# Vitamins- making me hungry!



## Khadijah-x

Hi everyone!

So it's just under 3 months until we start TTC and I have started taking pregnancy vitamins (the pre pregnancy ones contain the same things... but are twice as expensive!) so anyway...

They are making me SO hungry!!

Has anyone else found this?


----------



## Buffyx

I've been on them for two months now but I've not noticed that I'm anymore hungry than usual.


----------



## spicyorange

I hadn't noticed this, which ones you taking?


----------



## callmedan

i think you can take the normal ones you know, rather than paying double! thats what i plan to do :)


----------



## Pearls18

You need a prenatal one because most normal ones have vitamin A (I think it's vitamin A if it's not that one it's another?) but you shouldn't have too much vitamin A in pregnancy, that's why they don't recommend eating liver etc, so prenatal vitamins will come without it.

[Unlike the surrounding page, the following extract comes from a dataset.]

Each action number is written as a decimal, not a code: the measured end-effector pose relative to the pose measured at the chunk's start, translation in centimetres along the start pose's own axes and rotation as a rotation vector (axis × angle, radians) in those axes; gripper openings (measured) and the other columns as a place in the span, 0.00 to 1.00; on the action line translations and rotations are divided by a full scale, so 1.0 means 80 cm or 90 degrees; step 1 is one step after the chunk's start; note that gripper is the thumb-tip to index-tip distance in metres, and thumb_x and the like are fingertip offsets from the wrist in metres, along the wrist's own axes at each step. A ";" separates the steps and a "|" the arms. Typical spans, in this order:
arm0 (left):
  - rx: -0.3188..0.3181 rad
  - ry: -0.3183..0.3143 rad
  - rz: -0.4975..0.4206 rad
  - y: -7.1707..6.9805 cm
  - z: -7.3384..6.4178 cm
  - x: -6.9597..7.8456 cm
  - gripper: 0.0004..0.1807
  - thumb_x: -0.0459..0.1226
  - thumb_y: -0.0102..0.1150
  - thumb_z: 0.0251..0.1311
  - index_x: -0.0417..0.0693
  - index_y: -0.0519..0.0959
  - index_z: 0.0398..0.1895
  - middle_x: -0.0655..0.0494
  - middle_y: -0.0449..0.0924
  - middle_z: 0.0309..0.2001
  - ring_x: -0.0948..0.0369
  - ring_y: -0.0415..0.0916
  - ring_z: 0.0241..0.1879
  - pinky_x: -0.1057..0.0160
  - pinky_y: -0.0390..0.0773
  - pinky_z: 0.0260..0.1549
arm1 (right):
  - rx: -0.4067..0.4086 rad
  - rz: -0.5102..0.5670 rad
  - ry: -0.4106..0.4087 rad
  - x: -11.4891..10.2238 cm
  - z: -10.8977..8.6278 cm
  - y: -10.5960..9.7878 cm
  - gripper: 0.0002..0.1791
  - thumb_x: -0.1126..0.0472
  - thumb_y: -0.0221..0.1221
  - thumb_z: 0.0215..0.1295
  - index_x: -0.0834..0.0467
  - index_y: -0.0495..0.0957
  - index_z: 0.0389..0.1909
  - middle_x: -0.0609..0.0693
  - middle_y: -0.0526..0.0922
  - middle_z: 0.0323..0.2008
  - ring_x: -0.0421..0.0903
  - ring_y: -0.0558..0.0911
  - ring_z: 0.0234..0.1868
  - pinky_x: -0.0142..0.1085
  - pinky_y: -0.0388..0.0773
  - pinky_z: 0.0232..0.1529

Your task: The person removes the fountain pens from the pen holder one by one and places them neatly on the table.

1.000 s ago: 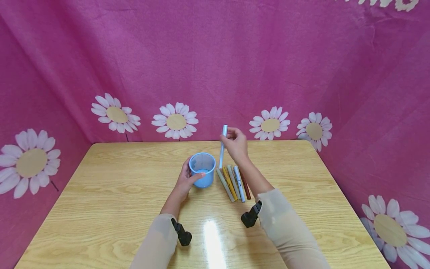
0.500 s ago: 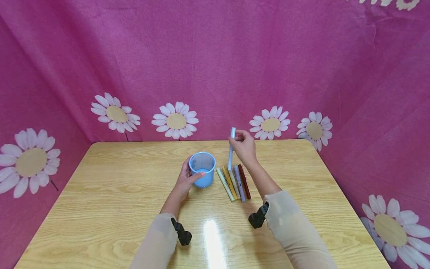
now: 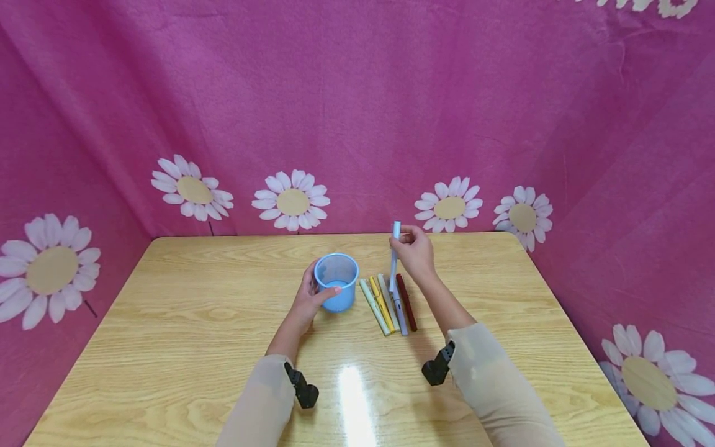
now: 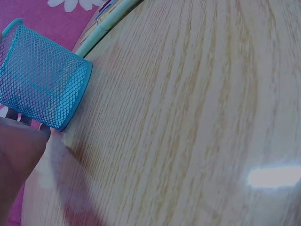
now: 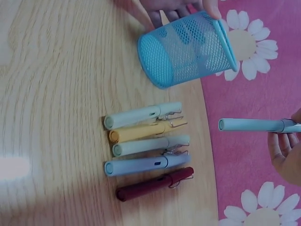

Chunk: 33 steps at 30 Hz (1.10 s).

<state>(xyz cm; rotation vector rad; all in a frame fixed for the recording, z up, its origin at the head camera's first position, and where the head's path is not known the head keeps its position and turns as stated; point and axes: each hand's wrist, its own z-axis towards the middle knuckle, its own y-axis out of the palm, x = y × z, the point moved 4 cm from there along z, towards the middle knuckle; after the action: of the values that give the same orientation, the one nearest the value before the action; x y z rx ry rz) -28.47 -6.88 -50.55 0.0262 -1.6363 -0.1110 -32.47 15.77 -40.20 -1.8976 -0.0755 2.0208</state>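
Note:
My left hand point(image 3: 306, 299) grips a light blue mesh pen cup point(image 3: 346, 298) by its side, thumb across the front. The cup stands upright on the table, with nothing seen inside it. My right hand point(image 3: 418, 253) pinches a pale blue capped pen point(image 3: 393, 264) near its cap end. That pen hangs nearly upright, its lower end overlapping the row of pens in the head view. Lying side by side in this row are a pale green pen point(image 5: 136, 116), a yellow pen point(image 5: 141, 132), a grey-green pen point(image 5: 146, 145), a lavender-blue pen point(image 5: 141, 165) and a dark red pen point(image 5: 150, 184).
The wooden table point(image 3: 195, 335) has a light reflection near its front. Behind and beside it hangs a pink cloth point(image 3: 357, 112) with daisy prints. Black wrist cameras sit at the left sleeve point(image 3: 259, 397) and the right sleeve point(image 3: 491, 379).
My right hand has carried the pale blue pen to the right and slightly toward me, from beside the cup to over the row of pens. The left hand and cup have stayed put.

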 end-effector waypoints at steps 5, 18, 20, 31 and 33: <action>-0.006 0.003 0.003 0.000 0.001 -0.001 0.44 0.33 0.62 0.53 0.54 0.51 0.72 0.50 0.49 0.74 0.50 0.41 0.74 0.48 0.42 0.72 | 0.006 -0.020 -0.007 0.010 0.003 -0.006 0.19 0.65 0.61 0.55 0.65 0.76 0.49 0.46 0.71 0.26 0.34 0.70 0.25 0.21 0.70 0.25; -0.014 0.014 -0.016 0.002 -0.003 0.005 0.45 0.32 0.62 0.53 0.52 0.49 0.73 0.49 0.47 0.74 0.50 0.40 0.74 0.49 0.41 0.72 | 0.001 -0.062 0.010 0.028 0.008 -0.020 0.20 0.62 0.60 0.55 0.64 0.76 0.50 0.46 0.71 0.26 0.36 0.70 0.26 0.23 0.69 0.24; -0.014 0.010 -0.015 0.002 -0.003 0.005 0.45 0.32 0.62 0.54 0.53 0.49 0.72 0.49 0.48 0.74 0.51 0.40 0.74 0.49 0.41 0.72 | -0.001 -0.063 0.017 0.031 0.008 -0.021 0.20 0.62 0.60 0.56 0.64 0.75 0.50 0.47 0.71 0.27 0.37 0.70 0.27 0.22 0.70 0.24; -0.004 -0.002 0.000 0.000 -0.002 0.002 0.45 0.33 0.63 0.53 0.57 0.51 0.72 0.52 0.49 0.73 0.51 0.41 0.74 0.49 0.42 0.72 | -0.015 -0.077 0.045 0.042 0.006 -0.029 0.21 0.63 0.60 0.57 0.65 0.74 0.52 0.47 0.71 0.28 0.36 0.70 0.27 0.22 0.72 0.25; -0.006 -0.001 0.001 0.000 -0.002 0.001 0.45 0.33 0.63 0.53 0.57 0.51 0.72 0.52 0.49 0.74 0.52 0.41 0.74 0.49 0.42 0.72 | -0.020 -0.088 0.047 0.046 0.006 -0.031 0.21 0.62 0.59 0.58 0.65 0.74 0.52 0.48 0.71 0.28 0.37 0.70 0.27 0.22 0.72 0.25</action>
<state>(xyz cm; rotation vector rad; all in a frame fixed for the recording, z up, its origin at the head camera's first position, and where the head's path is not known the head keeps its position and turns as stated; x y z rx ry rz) -28.29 -6.88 -50.44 0.0174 -1.6381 -0.1170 -32.50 19.26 -42.96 -1.9285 -0.2140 1.8670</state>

I never noticed an increase in hunger.


----------



## callmedan

MarineWAG said:


> You need a prenatal one because most normal ones have vitamin A (I think it's vitamin A if it's not that one it's another?) but you shouldn't have too much vitamin A in pregnancy, that's why they don't recommend eating liver etc, so prenatal vitamins will come without it.
> 
> I never noticed an increase in hunger.

I mean like normal pregnacare as apposed to the conception ones which are super expensive!


----------



## Pearls18

callmedan said:


> MarineWAG said:
> 
> 
> You need a prenatal one because most normal ones have vitamin A (I think it's vitamin A if it's not that one it's another?) but you shouldn't have too much vitamin A in pregnancy, that's why they don't recommend eating liver etc, so prenatal vitamins will come without it.
> 
> I never noticed an increase in hunger.
> 
> I mean like normal pregnacare as apposed to the conception ones which are super expensive!Click to expand...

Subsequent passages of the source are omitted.